A complete transcription of the material, exact in every line, is what is wanted.
** Opening Available data block **
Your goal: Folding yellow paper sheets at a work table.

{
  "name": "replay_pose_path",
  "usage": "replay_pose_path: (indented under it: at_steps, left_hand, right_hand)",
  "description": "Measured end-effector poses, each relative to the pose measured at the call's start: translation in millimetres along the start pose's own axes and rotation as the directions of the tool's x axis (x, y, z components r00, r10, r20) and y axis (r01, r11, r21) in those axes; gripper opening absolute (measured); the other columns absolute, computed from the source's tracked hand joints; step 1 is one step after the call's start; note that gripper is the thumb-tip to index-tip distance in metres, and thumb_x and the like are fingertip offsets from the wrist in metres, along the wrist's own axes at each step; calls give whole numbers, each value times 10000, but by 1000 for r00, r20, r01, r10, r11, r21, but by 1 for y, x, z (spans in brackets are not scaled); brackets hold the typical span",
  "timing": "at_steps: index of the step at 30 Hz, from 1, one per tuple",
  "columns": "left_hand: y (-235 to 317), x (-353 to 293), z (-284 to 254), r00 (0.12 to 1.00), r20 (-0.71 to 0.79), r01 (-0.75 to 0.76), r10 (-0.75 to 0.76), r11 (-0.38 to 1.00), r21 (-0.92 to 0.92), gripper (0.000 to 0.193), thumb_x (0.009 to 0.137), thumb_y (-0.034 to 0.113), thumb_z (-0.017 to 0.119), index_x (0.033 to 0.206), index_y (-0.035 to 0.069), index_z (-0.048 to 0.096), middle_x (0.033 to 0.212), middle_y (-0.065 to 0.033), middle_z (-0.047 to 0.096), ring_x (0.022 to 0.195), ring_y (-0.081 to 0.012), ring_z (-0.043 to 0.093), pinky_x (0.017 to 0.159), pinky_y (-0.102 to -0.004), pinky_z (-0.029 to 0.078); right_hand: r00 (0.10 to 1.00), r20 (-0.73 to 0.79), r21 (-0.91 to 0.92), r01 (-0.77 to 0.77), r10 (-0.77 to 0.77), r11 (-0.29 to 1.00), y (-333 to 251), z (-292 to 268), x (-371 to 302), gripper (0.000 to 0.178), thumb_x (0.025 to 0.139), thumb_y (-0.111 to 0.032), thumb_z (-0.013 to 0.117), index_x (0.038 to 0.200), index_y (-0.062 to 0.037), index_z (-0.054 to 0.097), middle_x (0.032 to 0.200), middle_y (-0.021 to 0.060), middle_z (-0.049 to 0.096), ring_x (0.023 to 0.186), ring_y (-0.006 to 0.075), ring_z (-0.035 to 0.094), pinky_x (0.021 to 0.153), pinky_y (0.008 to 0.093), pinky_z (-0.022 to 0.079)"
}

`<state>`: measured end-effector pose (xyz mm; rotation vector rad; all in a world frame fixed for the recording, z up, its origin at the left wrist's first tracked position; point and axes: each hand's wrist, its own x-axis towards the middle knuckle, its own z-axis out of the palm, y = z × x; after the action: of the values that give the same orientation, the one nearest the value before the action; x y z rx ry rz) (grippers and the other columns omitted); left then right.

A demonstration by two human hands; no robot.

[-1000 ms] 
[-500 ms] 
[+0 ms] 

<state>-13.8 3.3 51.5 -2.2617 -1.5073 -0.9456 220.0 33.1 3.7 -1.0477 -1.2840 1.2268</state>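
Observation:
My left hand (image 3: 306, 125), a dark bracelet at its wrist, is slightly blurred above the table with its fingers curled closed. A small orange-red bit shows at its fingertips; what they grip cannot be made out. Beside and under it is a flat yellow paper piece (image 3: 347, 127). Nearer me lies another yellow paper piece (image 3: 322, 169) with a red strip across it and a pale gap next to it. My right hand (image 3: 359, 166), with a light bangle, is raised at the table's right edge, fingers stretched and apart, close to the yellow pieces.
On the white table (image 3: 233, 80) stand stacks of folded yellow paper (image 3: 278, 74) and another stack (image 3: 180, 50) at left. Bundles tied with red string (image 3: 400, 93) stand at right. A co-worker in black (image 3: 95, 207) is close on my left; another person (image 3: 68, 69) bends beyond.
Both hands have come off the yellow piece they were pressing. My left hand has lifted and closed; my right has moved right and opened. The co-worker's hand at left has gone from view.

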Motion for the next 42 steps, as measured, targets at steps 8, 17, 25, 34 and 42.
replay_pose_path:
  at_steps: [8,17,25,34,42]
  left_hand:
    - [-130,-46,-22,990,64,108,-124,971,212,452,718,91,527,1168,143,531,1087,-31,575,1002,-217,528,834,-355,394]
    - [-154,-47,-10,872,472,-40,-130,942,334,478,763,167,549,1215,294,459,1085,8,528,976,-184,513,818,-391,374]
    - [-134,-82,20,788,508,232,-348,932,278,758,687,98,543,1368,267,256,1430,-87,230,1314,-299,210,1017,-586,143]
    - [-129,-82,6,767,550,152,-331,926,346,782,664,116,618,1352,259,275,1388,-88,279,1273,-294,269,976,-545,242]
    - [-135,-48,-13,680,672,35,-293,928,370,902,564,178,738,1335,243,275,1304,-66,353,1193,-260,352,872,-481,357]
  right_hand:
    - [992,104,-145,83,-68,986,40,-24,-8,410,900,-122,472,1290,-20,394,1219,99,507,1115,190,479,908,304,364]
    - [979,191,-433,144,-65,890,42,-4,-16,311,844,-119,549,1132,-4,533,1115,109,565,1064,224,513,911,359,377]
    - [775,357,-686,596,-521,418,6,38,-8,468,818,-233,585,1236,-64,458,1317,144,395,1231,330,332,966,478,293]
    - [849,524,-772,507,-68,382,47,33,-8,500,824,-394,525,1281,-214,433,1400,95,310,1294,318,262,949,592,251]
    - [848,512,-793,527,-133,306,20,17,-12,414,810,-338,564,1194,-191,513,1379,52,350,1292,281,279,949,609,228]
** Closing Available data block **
▶ _Exercise response_
Your goal: Folding yellow paper sheets at a work table.

{
  "name": "replay_pose_path",
  "usage": "replay_pose_path: (indented under it: at_steps, left_hand, right_hand)",
  "description": "Measured end-effector poses, each relative to the pose measured at the call's start: translation in millimetres along the start pose's own axes and rotation as the directions of the tool's x axis (x, y, z components r00, r10, r20) and y axis (r01, r11, r21) in those axes; gripper opening absolute (measured); the other columns absolute, computed from the source's tracked hand joints; step 1 is one step after the call's start; note that gripper is the thumb-tip to index-tip distance in metres, and thumb_x and the like are fingertip offsets from the wrist in metres, along the wrist's own axes at each step; calls give whole numbers, each value times 10000, but by 1000 for r00, r20, r01, r10, r11, r21, but by 1 for y, x, z (spans in brackets are not scaled); brackets hold the typical span",
  "timing": "at_steps: index of the step at 30 Hz, from 1, one per tuple",
  "columns": "left_hand: y (-235 to 317), x (-353 to 293), z (-284 to 254), r00 (0.12 to 1.00), r20 (-0.71 to 0.79), r01 (-0.75 to 0.76), r10 (-0.75 to 0.76), r11 (-0.38 to 1.00), r21 (-0.92 to 0.92), gripper (0.000 to 0.193), thumb_x (0.009 to 0.137), thumb_y (-0.034 to 0.113), thumb_z (-0.017 to 0.119), index_x (0.033 to 0.206), index_y (-0.035 to 0.069), index_z (-0.048 to 0.096), middle_x (0.033 to 0.212), middle_y (-0.065 to 0.033), middle_z (-0.047 to 0.096), ring_x (0.022 to 0.195), ring_y (-0.081 to 0.012), ring_z (-0.043 to 0.093), pinky_x (0.017 to 0.159), pinky_y (-0.102 to -0.004), pinky_z (-0.029 to 0.078); right_hand: r00 (0.10 to 1.00), r20 (-0.73 to 0.79), r21 (-0.91 to 0.92), r01 (-0.77 to 0.77), r10 (-0.77 to 0.77), r11 (-0.29 to 1.00), y (-333 to 251), z (-292 to 268), x (-371 to 302), gripper (0.000 to 0.178), thumb_x (0.025 to 0.139), thumb_y (-0.111 to 0.032), thumb_z (-0.013 to 0.117), index_x (0.038 to 0.200), index_y (-0.062 to 0.037), index_z (-0.054 to 0.097), middle_x (0.032 to 0.200), middle_y (-0.021 to 0.060), middle_z (-0.049 to 0.096), ring_x (0.023 to 0.186), ring_y (-0.006 to 0.075), ring_z (-0.035 to 0.094), pinky_x (0.021 to 0.153), pinky_y (0.008 to 0.093), pinky_z (-0.022 to 0.079)"
}

`<state>`: measured end-effector pose (xyz mm; rotation vector rad; all in a world frame fixed for the recording, z up, its origin at the left wrist's first tracked position; point and axes: each hand's wrist, its own x-axis towards the middle knuckle, its own z-axis out of the palm, y = z × x; after the action: of the values that give the same orientation, the one nearest the value before the action; x y z rx ry rz) (grippers and the other columns omitted); left then right.

A demonstration by two human hands; no robot.

[-1000 ms] 
[-500 ms] 
[+0 ms] 

<state>-13.8 3.3 51.5 -2.2617 -1.5073 -0.9456 220.0 33.1 3.7 -1.0477 -1.2840 1.2268</state>
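Observation:
My left hand (image 3: 306, 125), a dark bracelet at its wrist, is slightly blurred above the table with its fingers curled closed. A small orange-red bit shows at its fingertips; what they grip cannot be made out. Beside and under it is a flat yellow paper piece (image 3: 347, 127). Nearer me lies another yellow paper piece (image 3: 322, 169) with a red strip across it and a pale gap next to it. My right hand (image 3: 359, 166), with a light bangle, is raised at the table's right edge, fingers stretched and apart, close to the yellow pieces.
On the white table (image 3: 233, 80) stand stacks of folded yellow paper (image 3: 278, 74) and another stack (image 3: 180, 50) at left. Bundles tied with red string (image 3: 400, 93) stand at right. A co-worker in black (image 3: 95, 207) is close on my left; another person (image 3: 68, 69) bends beyond.
Both hands have come off the yellow piece they were pressing. My left hand has lifted and closed; my right has moved right and opened. The co-worker's hand at left has gone from view.
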
Motion for the next 42 steps, as measured, targets at steps 8, 17, 25, 34 and 42.
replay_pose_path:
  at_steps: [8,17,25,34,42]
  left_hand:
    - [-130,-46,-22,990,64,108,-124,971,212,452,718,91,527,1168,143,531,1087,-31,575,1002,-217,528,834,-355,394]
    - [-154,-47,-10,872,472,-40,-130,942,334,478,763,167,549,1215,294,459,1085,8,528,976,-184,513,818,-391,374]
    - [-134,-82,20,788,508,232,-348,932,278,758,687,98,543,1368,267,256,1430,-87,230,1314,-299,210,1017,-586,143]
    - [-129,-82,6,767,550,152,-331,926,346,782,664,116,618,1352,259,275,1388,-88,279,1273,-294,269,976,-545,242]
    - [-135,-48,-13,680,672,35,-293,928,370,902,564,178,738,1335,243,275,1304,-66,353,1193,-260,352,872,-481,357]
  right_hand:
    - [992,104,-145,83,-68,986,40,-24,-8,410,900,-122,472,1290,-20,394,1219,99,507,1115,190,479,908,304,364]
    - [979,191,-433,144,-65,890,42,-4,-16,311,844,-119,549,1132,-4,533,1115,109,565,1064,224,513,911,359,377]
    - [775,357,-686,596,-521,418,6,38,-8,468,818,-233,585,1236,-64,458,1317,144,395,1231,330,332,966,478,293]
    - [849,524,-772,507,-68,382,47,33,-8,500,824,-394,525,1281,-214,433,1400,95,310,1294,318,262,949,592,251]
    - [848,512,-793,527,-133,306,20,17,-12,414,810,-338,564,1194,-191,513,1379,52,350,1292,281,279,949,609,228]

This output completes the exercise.